Tendermint for Starknet

Tendermint is a consensus protocol developed especially for blockchains. It is widely accepted in academia, with hundreds of citations for each of its core documents (Kwon’s paper, Buchman’s thesis, and Buchman, Kwon, Milosevic). It has also been used in production throughout the Cosmos ecosystem since 2018, making it one of the most battle-tested production protocols in the blockchain space. This reliability makes Tendermint a great candidate for Starknet’s consensus protocol.

This post aims to describe a variant of the Tendermint consensus protocol that is adapted for the needs of Starknet.

The proposal is structured in three parts:

  1. Tendermint terminology
  2. Tendermint for Starknet
  3. Summary

The second part outlines the modifications we have in mind to adapt Tendermint for Starknet.

Tendermint terminology

Participants in the Tendermint consensus protocol shall henceforth be referred to as voters. We will assume n voters with identical voting power.

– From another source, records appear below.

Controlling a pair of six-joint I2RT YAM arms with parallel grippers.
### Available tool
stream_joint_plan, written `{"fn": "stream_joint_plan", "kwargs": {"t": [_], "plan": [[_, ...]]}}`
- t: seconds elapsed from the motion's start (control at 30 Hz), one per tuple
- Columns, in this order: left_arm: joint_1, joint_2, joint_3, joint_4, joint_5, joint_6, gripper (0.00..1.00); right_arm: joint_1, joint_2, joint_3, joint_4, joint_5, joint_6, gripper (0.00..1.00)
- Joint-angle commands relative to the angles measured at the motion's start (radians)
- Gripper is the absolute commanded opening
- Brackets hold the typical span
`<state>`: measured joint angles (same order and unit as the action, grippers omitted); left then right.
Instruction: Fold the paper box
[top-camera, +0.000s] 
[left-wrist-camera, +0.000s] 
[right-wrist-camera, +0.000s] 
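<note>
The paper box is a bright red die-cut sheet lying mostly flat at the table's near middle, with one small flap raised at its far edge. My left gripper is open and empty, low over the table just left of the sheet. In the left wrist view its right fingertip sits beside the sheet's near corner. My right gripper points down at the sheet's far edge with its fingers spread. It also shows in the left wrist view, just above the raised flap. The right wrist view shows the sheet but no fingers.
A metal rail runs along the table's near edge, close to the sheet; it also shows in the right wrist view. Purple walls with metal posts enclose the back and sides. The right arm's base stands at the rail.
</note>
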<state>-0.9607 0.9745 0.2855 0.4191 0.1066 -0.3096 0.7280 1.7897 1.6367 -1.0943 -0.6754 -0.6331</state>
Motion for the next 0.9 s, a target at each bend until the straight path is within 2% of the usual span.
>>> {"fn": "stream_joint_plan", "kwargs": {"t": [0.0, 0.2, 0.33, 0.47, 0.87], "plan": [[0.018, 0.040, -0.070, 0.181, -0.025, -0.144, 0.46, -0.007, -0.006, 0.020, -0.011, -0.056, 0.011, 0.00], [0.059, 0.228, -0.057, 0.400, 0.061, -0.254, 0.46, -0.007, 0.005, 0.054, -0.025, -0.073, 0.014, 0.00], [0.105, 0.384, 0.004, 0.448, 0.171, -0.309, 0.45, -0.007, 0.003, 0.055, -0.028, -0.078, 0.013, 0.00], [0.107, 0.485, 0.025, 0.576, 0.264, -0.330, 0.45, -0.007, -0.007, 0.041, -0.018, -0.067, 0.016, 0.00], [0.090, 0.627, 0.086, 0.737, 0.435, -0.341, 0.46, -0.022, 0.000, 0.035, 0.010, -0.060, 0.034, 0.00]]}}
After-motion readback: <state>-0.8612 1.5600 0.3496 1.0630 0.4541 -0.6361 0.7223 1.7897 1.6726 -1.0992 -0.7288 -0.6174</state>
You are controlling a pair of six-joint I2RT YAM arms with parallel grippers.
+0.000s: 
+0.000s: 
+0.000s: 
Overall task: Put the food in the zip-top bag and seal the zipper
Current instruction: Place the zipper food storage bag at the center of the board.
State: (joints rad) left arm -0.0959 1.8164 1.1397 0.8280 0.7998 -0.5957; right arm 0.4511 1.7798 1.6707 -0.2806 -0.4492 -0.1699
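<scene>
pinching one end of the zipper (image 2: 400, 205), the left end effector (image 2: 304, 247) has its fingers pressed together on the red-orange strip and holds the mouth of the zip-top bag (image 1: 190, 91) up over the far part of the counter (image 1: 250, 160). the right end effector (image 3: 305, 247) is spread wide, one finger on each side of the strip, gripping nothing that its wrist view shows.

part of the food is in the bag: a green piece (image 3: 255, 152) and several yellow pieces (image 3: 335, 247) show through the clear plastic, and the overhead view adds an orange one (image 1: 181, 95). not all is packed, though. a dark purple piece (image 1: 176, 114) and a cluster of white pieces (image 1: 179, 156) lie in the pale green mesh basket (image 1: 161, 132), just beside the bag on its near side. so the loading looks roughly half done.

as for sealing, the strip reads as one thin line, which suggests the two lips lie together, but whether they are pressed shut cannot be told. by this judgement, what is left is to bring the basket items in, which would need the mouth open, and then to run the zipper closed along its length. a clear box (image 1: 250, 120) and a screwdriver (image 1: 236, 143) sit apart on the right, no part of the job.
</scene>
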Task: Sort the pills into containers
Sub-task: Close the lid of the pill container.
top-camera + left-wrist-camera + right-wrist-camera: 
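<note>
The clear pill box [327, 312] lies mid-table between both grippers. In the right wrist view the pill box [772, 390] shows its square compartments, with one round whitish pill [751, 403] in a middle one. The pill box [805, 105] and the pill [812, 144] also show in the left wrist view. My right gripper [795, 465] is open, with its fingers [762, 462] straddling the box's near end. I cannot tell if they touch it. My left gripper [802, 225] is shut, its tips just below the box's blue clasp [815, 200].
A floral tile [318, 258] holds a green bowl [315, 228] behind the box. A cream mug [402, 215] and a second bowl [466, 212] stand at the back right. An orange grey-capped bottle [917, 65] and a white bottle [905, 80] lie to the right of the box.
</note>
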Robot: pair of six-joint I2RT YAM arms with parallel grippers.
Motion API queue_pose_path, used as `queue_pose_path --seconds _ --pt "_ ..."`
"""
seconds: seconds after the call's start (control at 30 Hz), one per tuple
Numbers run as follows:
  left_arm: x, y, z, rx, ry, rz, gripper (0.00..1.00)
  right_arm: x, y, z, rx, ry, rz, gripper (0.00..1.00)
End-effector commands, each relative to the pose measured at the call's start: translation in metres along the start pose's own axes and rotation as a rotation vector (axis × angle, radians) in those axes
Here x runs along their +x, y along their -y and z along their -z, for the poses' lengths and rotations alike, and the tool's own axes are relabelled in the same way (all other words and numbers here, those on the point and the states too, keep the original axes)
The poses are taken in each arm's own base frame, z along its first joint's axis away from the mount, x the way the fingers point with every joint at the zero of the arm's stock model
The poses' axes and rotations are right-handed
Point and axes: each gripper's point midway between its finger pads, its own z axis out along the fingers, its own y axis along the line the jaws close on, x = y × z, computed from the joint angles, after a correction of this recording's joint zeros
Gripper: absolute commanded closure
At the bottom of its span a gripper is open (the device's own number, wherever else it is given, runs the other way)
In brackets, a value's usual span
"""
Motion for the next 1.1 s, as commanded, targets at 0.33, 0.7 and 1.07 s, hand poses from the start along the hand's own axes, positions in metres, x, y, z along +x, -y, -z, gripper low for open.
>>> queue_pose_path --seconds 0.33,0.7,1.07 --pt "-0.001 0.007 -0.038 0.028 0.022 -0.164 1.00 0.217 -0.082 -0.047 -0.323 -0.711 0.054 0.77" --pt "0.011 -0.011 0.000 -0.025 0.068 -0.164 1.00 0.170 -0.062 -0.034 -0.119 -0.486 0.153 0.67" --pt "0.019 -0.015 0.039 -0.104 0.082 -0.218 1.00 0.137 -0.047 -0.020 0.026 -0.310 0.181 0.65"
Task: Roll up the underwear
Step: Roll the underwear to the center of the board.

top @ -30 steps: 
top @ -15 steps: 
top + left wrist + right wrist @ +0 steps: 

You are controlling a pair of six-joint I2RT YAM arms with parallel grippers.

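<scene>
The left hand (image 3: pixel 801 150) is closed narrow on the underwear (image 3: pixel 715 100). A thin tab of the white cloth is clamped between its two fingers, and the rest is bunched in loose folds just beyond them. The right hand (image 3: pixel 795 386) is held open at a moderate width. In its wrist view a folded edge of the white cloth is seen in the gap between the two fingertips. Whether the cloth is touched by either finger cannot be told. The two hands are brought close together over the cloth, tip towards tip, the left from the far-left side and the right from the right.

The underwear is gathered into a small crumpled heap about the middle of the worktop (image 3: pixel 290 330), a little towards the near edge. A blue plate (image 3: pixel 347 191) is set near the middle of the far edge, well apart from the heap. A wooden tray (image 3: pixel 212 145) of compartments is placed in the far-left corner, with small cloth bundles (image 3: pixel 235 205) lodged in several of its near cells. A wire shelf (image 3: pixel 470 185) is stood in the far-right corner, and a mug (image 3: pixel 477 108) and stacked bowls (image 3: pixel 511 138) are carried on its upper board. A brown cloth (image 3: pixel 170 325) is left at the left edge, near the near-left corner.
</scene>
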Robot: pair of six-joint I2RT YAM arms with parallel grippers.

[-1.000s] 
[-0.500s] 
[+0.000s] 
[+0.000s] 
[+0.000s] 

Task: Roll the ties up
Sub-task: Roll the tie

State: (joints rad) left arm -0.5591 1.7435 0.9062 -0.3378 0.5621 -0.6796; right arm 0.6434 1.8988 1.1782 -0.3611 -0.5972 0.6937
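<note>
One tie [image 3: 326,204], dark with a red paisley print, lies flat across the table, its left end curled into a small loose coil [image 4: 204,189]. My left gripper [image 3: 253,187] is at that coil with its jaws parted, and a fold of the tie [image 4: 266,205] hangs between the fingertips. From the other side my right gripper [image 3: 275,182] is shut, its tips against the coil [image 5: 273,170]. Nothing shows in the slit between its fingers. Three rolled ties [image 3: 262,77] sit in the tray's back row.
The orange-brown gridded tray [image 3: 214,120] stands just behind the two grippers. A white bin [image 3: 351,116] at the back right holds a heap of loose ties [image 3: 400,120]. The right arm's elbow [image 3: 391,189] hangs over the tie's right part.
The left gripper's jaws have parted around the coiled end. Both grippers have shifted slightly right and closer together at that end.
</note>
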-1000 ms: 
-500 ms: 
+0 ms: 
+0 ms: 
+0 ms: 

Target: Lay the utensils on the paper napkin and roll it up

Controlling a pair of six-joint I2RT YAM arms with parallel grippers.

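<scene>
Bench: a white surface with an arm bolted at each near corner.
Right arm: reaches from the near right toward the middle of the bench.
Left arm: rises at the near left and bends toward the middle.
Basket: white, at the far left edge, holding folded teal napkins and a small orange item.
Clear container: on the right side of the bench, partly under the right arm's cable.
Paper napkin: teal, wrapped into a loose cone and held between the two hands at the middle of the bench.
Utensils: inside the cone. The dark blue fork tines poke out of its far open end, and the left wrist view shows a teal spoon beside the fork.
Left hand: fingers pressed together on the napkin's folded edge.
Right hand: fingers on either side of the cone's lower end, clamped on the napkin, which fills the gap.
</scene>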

Tendermint is designed to have good properties in the eventual synchrony model (referred to as partial synchrony in post 1 on decentralization). More specifically, when the number of faulty votes f is less than one third of the total number of votes 3f+1≤n, Tendermint has two key properties (both explained in this appendix):

  • It is always safe (even during periods of asynchrony)
  • It is moreover live during synchrony.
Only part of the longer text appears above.